Para determinar qué tratamiento es necesario ha de realizarse un cultivo de la orina del paciente que indique el tipo de bacteria que le afecta, o en su defecto que un médico realice un tratamiento empírico apoyado en su experiencia y un análisis sencillo de orina. Pero en Tailandia todo ello tiene un coste para el afectado -el cultivo pueden ser 150 euros-, por lo que la mayoría apuesta por la automedicación o pedir consejo en la farmacia. Lo normal es poder comprar cualquier tratamiento antibiótico, por fuerte que sea, sin receta.

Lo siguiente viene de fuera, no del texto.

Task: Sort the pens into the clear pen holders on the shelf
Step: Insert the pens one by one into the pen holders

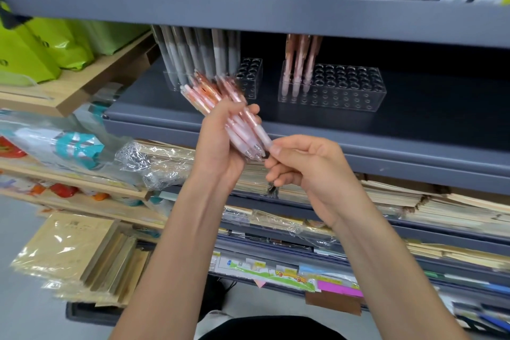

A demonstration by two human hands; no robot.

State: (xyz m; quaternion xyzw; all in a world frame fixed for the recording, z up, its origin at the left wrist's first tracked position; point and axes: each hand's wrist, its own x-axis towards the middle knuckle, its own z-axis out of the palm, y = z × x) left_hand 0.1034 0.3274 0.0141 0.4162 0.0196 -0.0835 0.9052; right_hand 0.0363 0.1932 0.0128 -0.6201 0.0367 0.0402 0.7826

La farmacéutica Nakhon, en el barrio de On Nut en Bangkok, afirma ser una de las pocas excepciones a la hora de vender sin receta. “Cuando alguien me pide un tipo de medicamento le pregunto por sus síntomas y posibles causas de contagio. Solo si me convence le entrego la dosis necesaria de antibiótico, ni una pastilla más”. No obstante, ella misma reconoce que es fácil equivocarse al no tener conocimientos específicos. La mayoría de farmacias ofrecen Ciprofloxacino para cualquier infección, cuyo efecto contra la gonorrea y la clamidia es nulo hoy en día. Su uso puede empezar un ciclo nefasto de errores en el tratamiento.

“Cuando no se hacen cultivos y se dan tratamientos erróneos, se generan resistencias en bacterias mal tratadas frente a los antibióticos”, explica el médico Ezequiel Curros, quien avisa de los daños de “repetir la operación de automedicarse con otro tipo de antibiótico, y luego con otros más, para ver si se acierta”.

Una bacteria que no se cura

La Cruz Roja de Tailandia señala a este fenómeno como la causa principal de las gonorreas resistentes o también del auge del Mycoplasma Genitalium, una bacteria que en muchos casos no se cura y cuya resistencia se desarrolló al tratar de ser eliminada inefectivamente con el tratamiento de la clamidia.

Desde el departamento de urología del hospital Samitivej en Bangkok se recomienda a todo aquel que tenga síntomas o que haya incurrido en contacto de riesgo que se haga análisis regulares, pues el problema del contagio se produce porque muchos de los que contraen alguna venérea no sufren los síntomas, pero sí la pueden contagiar. El pasado año, una 'stripper' descubrió que tenía una infección no detectada cuando, tras orinar en el ojo de un occidental, el afectado casi perdió el ojo por infección de clamidia, infección que afecta a las córneas si llega a contactar con los ojos.

Una 'stripper' descubrió que tenía una infección cuando, tras orinar en el ojo de un occidental, el afectado casi perdió el ojo por infección de clamidia

El abuso de antibióticos es también muy negativo. “El cuerpo se sensibiliza mucho con una infección; la inmunidad va al revés que con otras enfermedades y te quedas sin defensas al tomar antibiótico, por lo que es fácil contraer otra infección en un tiempo muy breve”, explica Curros. Para este médico, quien lamenta que en España también estén en auge las infecciones sexuales y haya rebrotes de sífilis, es imprescindible que quienes viajen al Sureste Asiático se conciencien del uso necesario del preservativo, la forma más efectiva de evitar que se sigan propagando nuevos casos de enfermedades de transmisión sexual casi imposibles de curar.